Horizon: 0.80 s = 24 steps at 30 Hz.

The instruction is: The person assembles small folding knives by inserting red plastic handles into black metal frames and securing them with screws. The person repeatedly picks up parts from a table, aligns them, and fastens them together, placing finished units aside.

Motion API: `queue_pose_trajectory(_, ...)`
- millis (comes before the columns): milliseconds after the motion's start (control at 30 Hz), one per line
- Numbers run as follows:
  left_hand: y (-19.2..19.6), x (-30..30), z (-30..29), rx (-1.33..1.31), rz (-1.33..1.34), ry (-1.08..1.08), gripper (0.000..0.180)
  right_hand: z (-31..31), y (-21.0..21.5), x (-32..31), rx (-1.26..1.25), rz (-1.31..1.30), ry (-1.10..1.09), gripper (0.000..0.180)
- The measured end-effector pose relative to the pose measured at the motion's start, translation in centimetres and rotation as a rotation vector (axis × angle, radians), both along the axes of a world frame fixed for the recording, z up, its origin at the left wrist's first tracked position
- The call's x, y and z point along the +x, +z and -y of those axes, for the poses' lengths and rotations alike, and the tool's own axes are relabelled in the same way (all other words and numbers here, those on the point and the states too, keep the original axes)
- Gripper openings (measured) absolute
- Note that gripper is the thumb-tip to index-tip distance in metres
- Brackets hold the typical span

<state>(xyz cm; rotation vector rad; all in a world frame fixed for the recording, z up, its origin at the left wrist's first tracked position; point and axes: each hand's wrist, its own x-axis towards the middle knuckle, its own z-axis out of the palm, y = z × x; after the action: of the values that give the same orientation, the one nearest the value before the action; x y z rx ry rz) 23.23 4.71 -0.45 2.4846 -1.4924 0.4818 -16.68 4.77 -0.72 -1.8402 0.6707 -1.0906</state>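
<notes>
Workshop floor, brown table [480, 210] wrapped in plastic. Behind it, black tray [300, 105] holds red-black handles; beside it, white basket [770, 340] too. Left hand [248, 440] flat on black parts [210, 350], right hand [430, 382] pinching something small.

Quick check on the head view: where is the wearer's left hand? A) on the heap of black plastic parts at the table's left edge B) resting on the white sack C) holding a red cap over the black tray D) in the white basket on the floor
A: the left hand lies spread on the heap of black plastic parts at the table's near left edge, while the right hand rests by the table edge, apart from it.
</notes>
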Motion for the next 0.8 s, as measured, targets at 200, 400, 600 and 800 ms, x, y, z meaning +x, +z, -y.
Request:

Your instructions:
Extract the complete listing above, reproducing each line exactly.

Reply:
Horizon: 0.80 s = 24 steps at 30 Hz.

The instruction is: The person assembles small folding knives by inserting red plastic handles into black metal frames and securing them with screws. The person repeatedly picks up parts from a table, aligns them, and fastens them together, placing finished units aside.

Motion API: `queue_pose_trajectory(_, ...)`
- millis (comes before the columns): milliseconds after the motion's start (control at 30 Hz), one per line
- Numbers run as follows:
  left_hand: y (-19.2..19.6), x (-30..30), z (-30..29), rx (-1.33..1.31), rz (-1.33..1.34), ry (-1.08..1.08), gripper (0.000..0.180)
  right_hand: z (-31..31), y (-21.0..21.5), x (-32..31), rx (-1.26..1.25), rz (-1.31..1.30), ry (-1.10..1.09), gripper (0.000..0.180)
- The measured end-effector pose relative to the pose measured at the motion's start, translation in centimetres and rotation as a rotation vector (axis × angle, radians), both along the axes of a world frame fixed for the recording, z up, its origin at the left wrist's first tracked position
- The call's x, y and z point along the +x, +z and -y of those axes, for the poses' lengths and rotations alike, and the tool's own axes are relabelled in the same way (all other words and numbers here, those on the point and the states too, keep the original axes)
- Gripper openings (measured) absolute
- Note that gripper is the thumb-tip to index-tip distance in metres
- Brackets hold the typical span

<state>(xyz cm; rotation vector rad; all in a world frame fixed for the recording, z up, its origin at the left wrist's first tracked position; point and axes: each hand's wrist, its own x-axis towards the middle knuckle, its own z-axis out of the palm, y = z × x; after the action: of the values that give the same orientation, the one nearest the value before the action; x y z rx ry rz) 23.23 4.71 -0.45 2.4846 -1.4924 0.4818 -16.68 4.77 -0.72 -1.8402 0.6707 -1.0906</state>
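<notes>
Workshop floor, brown table [480, 210] wrapped in plastic. Behind it, black tray [300, 105] holds red-black handles; beside it, white basket [770, 340] too. Left hand [248, 440] flat on black parts [210, 350], right hand [430, 382] pinching something small.

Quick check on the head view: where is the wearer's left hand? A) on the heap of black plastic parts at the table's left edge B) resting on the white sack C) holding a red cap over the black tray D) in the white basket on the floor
A: the left hand lies spread on the heap of black plastic parts at the table's near left edge, while the right hand rests by the table edge, apart from it.
</notes>
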Motion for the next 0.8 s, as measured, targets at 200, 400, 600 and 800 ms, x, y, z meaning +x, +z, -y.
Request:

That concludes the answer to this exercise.